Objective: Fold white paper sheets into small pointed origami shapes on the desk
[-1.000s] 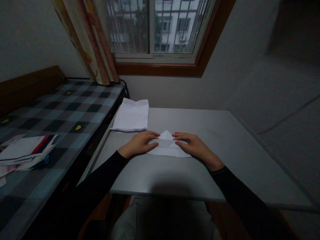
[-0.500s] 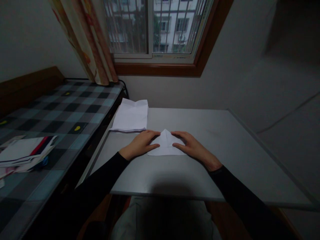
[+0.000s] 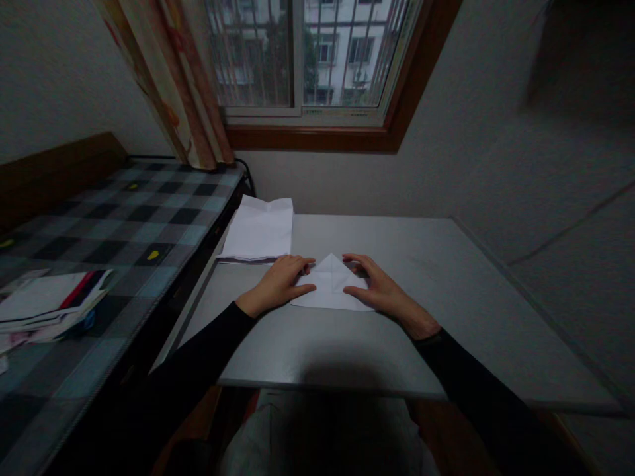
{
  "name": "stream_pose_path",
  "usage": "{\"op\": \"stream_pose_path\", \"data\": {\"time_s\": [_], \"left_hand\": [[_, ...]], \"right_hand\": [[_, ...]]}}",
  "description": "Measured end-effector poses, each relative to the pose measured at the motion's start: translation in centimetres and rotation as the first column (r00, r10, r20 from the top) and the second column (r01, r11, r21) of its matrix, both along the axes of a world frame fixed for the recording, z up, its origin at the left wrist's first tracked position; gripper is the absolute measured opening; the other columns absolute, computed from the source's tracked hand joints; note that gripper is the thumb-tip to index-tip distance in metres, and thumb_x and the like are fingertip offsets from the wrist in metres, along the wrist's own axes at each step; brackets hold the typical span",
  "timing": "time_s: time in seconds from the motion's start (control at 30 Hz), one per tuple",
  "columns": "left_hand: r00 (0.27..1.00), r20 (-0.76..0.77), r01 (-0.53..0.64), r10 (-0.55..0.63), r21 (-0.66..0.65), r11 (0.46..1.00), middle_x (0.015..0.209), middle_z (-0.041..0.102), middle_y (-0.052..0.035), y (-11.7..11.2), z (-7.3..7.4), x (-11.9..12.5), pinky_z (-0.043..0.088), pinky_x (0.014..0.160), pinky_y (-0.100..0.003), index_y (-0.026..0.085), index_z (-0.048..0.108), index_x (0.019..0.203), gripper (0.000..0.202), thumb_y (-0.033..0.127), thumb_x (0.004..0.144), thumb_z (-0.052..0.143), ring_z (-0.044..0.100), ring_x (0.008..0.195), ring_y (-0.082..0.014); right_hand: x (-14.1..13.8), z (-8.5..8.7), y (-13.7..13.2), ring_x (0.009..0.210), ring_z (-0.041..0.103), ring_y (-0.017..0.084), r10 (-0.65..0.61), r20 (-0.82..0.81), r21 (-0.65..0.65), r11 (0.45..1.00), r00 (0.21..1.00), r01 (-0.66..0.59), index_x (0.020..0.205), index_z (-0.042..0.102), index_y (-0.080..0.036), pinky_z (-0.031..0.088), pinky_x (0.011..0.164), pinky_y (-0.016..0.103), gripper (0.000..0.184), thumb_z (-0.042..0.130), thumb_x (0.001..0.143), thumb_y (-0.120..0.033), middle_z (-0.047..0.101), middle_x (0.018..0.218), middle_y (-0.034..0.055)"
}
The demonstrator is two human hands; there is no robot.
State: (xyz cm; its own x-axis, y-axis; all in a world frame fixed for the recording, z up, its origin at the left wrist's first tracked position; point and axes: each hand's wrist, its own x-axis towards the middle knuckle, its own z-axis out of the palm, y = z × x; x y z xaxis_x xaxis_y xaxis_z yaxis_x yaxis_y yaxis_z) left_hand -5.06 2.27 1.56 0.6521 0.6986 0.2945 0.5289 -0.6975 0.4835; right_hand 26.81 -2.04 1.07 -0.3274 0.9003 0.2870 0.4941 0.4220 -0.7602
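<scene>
A white sheet folded into a triangle [image 3: 330, 285] lies flat on the grey table [image 3: 446, 311], its tip pointing away from me. My left hand [image 3: 278, 283] rests on the triangle's left edge, fingers stretched out and pressing down. My right hand [image 3: 380, 287] lies on its right edge, fingers spread, with the fingertips curled onto the paper. Both forearms are in black sleeves.
A stack of white paper [image 3: 260, 231] sits at the table's far left corner. A bed with a checked cover [image 3: 124, 225] stands to the left, with books and papers [image 3: 47, 304] on it. Behind the table are a curtain [image 3: 173, 86], a window [image 3: 302, 53] and the wall.
The lower flap of the paper has been folded up, so the shape now reads as a plain triangle. Both hands have shifted slightly further away along its edges.
</scene>
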Motion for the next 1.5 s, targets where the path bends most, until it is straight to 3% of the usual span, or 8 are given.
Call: {"op": "stream_pose_path", "data": {"time_s": [0.13,0.37,0.57,0.73,0.9,1.07,1.33,1.5], "left_hand": [[0.998,-0.058,-0.002,0.005,0.054,0.999,0.12,0.076,-0.0087,0.1,0.2,0.0,0.051,0.106,-0.049,0.024,0.065,0.142,0.051,0.05,0.101,0.081,0.07,0.114,-0.0315],[0.996,0.069,-0.05,0.05,0.0,0.999,0.105,0.077,-0.0038,0.0,0.2,0.1,0.053,0.096,-0.044,0.023,0.071,0.119,0.029,0.04,0.099,0.083,0.071,0.096,-0.0253],[0.977,0.21,-0.069,0.031,0.177,0.982,0.104,0.079,-0.0042,-0.1,0.8,0.0,0.052,0.094,-0.042,0.023,0.075,0.108,0.012,0.034,0.108,0.071,0.072,0.099,-0.0231],[0.982,0.189,-0.096,0.027,0.367,0.925,0.118,0.08,-0.0071,0.2,0.9,-0.7,0.052,0.099,-0.047,0.026,0.079,0.12,0.017,0.033,0.112,0.066,0.071,0.11,-0.0254],[0.995,-0.024,0.097,-0.094,0.312,0.945,0.121,0.081,-0.0067,0.9,0.4,-1.0,0.053,0.103,-0.049,0.025,0.08,0.12,0.018,0.025,0.109,0.066,0.072,0.112,-0.0272],[0.974,-0.09,0.224,-0.209,0.211,0.952,0.131,0.081,-0.005,0.7,0.6,-1.0,0.053,0.11,-0.048,0.025,0.079,0.121,0.035,0.009,0.094,0.062,0.074,0.118,-0.0262],[0.991,-0.086,0.118,-0.103,0.197,0.973,0.119,0.08,-0.0071,0.5,0.7,-0.5,0.054,0.108,-0.049,0.024,0.075,0.111,0.015,0.032,0.11,0.061,0.073,0.115,-0.0271],[0.997,-0.074,0.019,-0.002,0.233,0.972,0.145,0.072,-0.0115,0.3,0.4,-0.4,0.047,0.123,-0.057,0.023,0.068,0.126,0.024,0.036,0.106,0.069,0.067,0.134,-0.0316]], "right_hand": [[0.2,-0.2,0.3,0.108,0.07,0.029,-0.055,-0.022,-0.044,0.998,0.998,0.054,0.157,0.055,-0.031,0.059,0.107,0.053,0.079,0.088,0.085,-0.033,0.072,0.125,0.0082],[0.5,1.1,0.1,0.105,0.076,0.03,-0.097,0.03,-0.042,0.994,0.995,0.098,0.131,0.074,-0.028,0.061,0.096,0.047,0.042,0.083,0.091,-0.029,0.08,0.114,0.0071],[0.7,2.7,0.0,0.098,0.075,0.028,-0.117,0.017,0.259,0.96,0.993,0.109,0.101,0.079,-0.027,0.059,0.097,0.049,0.005,0.075,0.099,-0.026,0.082,0.101,0.0052],[1.5,3.1,0.2,0.107,0.073,0.03,-0.147,0.065,0.466,0.879,0.987,0.101,0.106,0.082,-0.03,0.057,0.1,0.054,0.016,0.071,0.1,-0.019,0.083,0.11,0.0069],[2.7,2.4,0.5,0.108,0.074,0.029,0.022,0.232,0.291,0.952,0.973,-0.091,0.108,0.084,-0.032,0.06,0.1,0.053,0.026,0.067,0.098,-0.015,0.083,0.112,0.0055],[3.3,2.0,0.2,0.114,0.073,0.029,0.113,0.215,0.191,0.969,0.97,-0.155,0.116,0.084,-0.03,0.06,0.104,0.052,0.041,0.064,0.088,-0.009,0.08,0.122,0.0068],[2.0,0.7,1.1,0.11,0.071,0.032,-0.036,0.217,0.193,0.981,0.975,-0.006,0.108,0.079,-0.028,0.059,0.104,0.057,0.012,0.068,0.106,-0.033,0.077,0.113,0.0096],[2.5,-1.0,1.7,0.139,0.065,0.037,-0.1,0.227,0.217,0.975,0.969,0.05,0.146,0.067,-0.03,0.051,0.122,0.066,0.042,0.069,0.105,-0.037,0.071,0.148,0.0138]]}}
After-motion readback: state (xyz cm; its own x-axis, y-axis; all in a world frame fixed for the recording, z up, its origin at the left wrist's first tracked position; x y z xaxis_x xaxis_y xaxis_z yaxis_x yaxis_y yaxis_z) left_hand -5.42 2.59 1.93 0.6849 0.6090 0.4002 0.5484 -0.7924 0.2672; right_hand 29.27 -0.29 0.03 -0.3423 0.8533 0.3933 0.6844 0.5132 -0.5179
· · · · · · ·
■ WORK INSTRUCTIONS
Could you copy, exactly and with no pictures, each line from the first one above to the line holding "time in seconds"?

■ RESPONSE
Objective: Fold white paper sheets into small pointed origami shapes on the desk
[-1.000s] 
[-0.500s] 
[+0.000s] 
{
  "name": "stream_pose_path",
  "usage": "{\"op\": \"stream_pose_path\", \"data\": {\"time_s\": [_], \"left_hand\": [[_, ...]], \"right_hand\": [[_, ...]]}}",
  "description": "Measured end-effector poses, each relative to the pose measured at the motion's start: translation in centimetres and rotation as the first column (r00, r10, r20 from the top) and the second column (r01, r11, r21) of its matrix, both along the axes of a world frame fixed for the recording, z up, its origin at the left wrist's first tracked position; gripper is the absolute measured opening; the other columns absolute, computed from the source's tracked hand joints; note that gripper is the thumb-tip to index-tip distance in metres, and thumb_x and the like are fingertip offsets from the wrist in metres, along the wrist's own axes at each step; brackets hold the typical span",
  "timing": "time_s: time in seconds from the motion's start (control at 30 Hz), one per tuple",

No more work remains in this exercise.